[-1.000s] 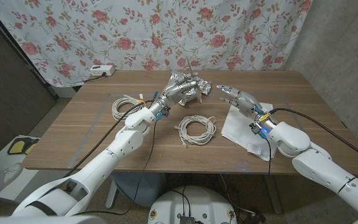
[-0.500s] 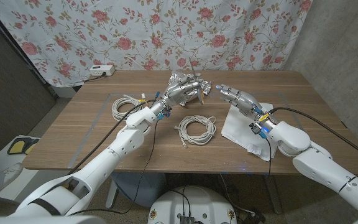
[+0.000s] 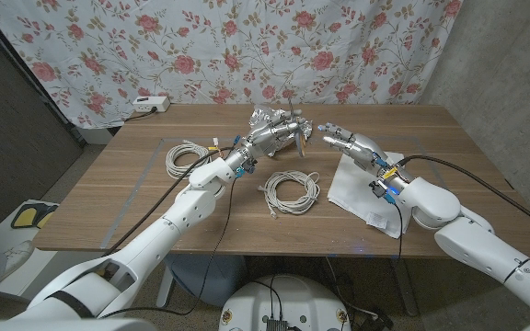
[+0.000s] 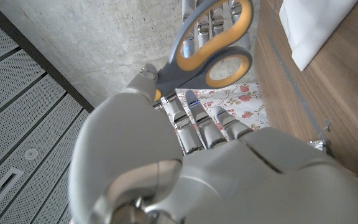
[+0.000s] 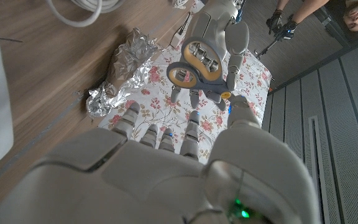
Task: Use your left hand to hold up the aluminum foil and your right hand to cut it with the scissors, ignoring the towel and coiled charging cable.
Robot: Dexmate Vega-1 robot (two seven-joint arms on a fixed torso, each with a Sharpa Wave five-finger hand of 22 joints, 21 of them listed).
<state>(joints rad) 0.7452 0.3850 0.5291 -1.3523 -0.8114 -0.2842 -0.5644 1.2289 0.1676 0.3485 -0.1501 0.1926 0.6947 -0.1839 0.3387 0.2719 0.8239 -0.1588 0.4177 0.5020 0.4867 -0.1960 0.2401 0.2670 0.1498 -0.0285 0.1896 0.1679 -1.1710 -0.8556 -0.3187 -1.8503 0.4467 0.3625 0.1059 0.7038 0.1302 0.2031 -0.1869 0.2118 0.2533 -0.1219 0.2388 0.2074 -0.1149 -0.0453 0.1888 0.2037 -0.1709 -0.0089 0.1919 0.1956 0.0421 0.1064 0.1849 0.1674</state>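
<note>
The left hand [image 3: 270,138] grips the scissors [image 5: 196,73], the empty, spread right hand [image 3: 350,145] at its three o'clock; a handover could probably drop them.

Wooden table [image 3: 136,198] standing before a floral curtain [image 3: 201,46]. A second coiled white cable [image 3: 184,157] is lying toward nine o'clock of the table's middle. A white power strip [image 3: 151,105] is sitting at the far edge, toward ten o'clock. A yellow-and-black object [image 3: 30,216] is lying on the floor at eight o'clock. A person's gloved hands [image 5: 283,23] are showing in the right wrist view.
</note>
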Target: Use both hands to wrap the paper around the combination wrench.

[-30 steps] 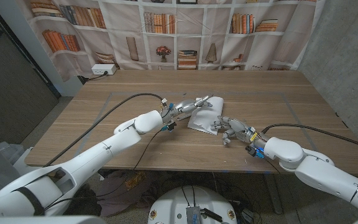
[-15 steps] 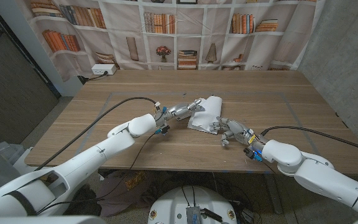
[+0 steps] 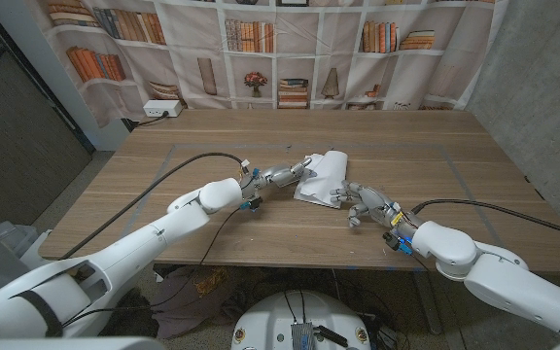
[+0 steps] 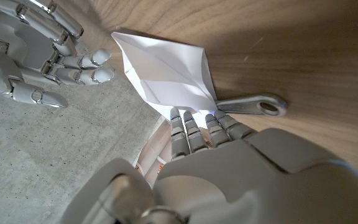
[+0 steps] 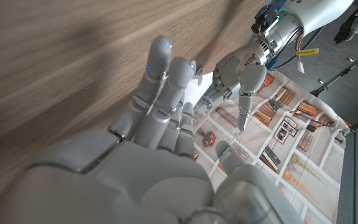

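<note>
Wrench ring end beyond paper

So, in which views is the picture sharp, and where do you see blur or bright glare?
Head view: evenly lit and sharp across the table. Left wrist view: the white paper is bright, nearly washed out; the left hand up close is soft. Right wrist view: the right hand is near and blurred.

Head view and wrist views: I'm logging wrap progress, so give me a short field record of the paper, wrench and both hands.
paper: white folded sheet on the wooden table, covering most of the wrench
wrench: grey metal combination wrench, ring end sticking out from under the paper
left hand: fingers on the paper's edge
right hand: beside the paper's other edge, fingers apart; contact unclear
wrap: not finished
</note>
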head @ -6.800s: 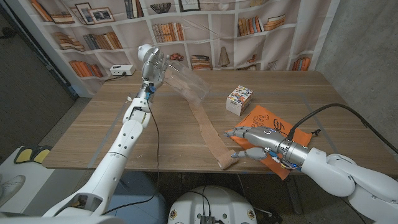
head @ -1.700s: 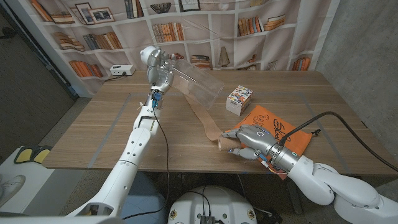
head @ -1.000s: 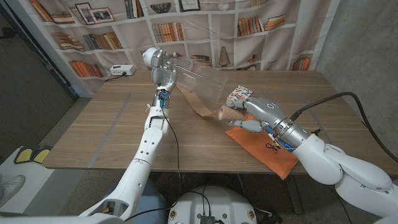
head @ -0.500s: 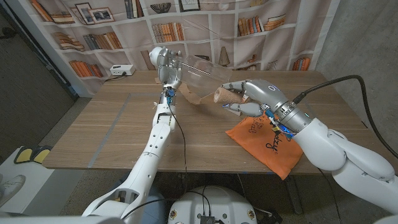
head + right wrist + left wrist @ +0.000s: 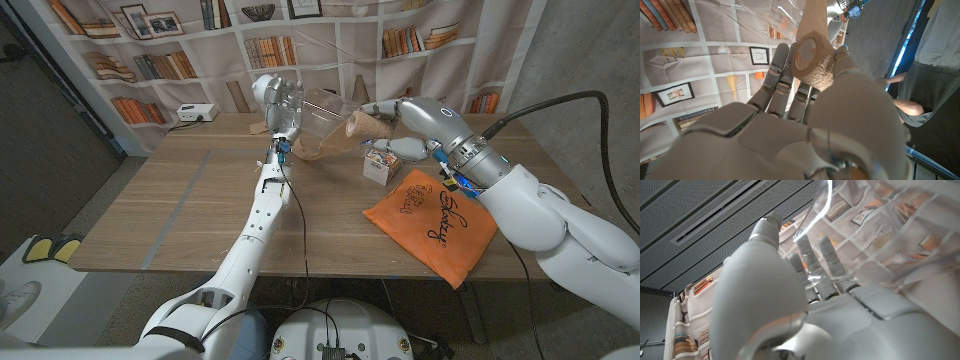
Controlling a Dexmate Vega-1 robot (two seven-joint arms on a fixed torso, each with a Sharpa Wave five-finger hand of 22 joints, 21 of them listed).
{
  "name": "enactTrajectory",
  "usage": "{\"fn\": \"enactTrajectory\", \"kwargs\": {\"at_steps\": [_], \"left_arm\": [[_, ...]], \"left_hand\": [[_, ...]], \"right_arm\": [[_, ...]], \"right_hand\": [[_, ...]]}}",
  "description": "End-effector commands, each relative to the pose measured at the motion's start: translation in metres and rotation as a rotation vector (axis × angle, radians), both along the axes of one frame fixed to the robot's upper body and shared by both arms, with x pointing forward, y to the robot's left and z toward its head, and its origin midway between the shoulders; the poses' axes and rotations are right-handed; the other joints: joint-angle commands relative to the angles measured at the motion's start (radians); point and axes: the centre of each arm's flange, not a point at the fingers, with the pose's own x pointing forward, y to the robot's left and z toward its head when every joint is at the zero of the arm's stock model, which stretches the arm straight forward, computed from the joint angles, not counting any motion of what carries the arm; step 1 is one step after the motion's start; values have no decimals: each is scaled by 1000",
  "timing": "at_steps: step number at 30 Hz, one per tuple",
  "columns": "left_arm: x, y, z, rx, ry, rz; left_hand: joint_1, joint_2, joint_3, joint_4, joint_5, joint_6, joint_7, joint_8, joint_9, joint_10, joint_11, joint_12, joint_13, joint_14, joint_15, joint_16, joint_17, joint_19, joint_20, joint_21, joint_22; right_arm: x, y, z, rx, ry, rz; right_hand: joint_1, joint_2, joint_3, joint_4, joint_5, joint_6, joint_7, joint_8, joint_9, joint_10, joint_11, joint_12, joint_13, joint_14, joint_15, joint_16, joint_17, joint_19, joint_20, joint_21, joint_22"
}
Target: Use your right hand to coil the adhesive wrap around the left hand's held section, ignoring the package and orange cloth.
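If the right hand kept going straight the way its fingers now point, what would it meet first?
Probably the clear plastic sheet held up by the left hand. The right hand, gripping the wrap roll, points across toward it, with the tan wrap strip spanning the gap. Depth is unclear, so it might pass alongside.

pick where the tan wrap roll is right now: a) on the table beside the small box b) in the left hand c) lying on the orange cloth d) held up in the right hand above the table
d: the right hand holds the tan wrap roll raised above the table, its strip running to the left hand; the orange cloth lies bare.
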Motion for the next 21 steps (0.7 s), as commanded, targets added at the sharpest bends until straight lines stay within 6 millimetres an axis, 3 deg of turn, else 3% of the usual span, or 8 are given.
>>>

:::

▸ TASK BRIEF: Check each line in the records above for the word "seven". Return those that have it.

▸ TASK OUTPUT:
Robot: Dexmate Vega-1 robot (two seven-joint arms on a fixed torso, each with a Sharpa Wave five-finger hand of 22 joints, 21 of them listed).
Controlling a Dexmate Vega-1 robot (two seven-joint arms on a fixed torso, each with a Sharpa Wave five-finger hand of 22 joints, 21 of them listed).

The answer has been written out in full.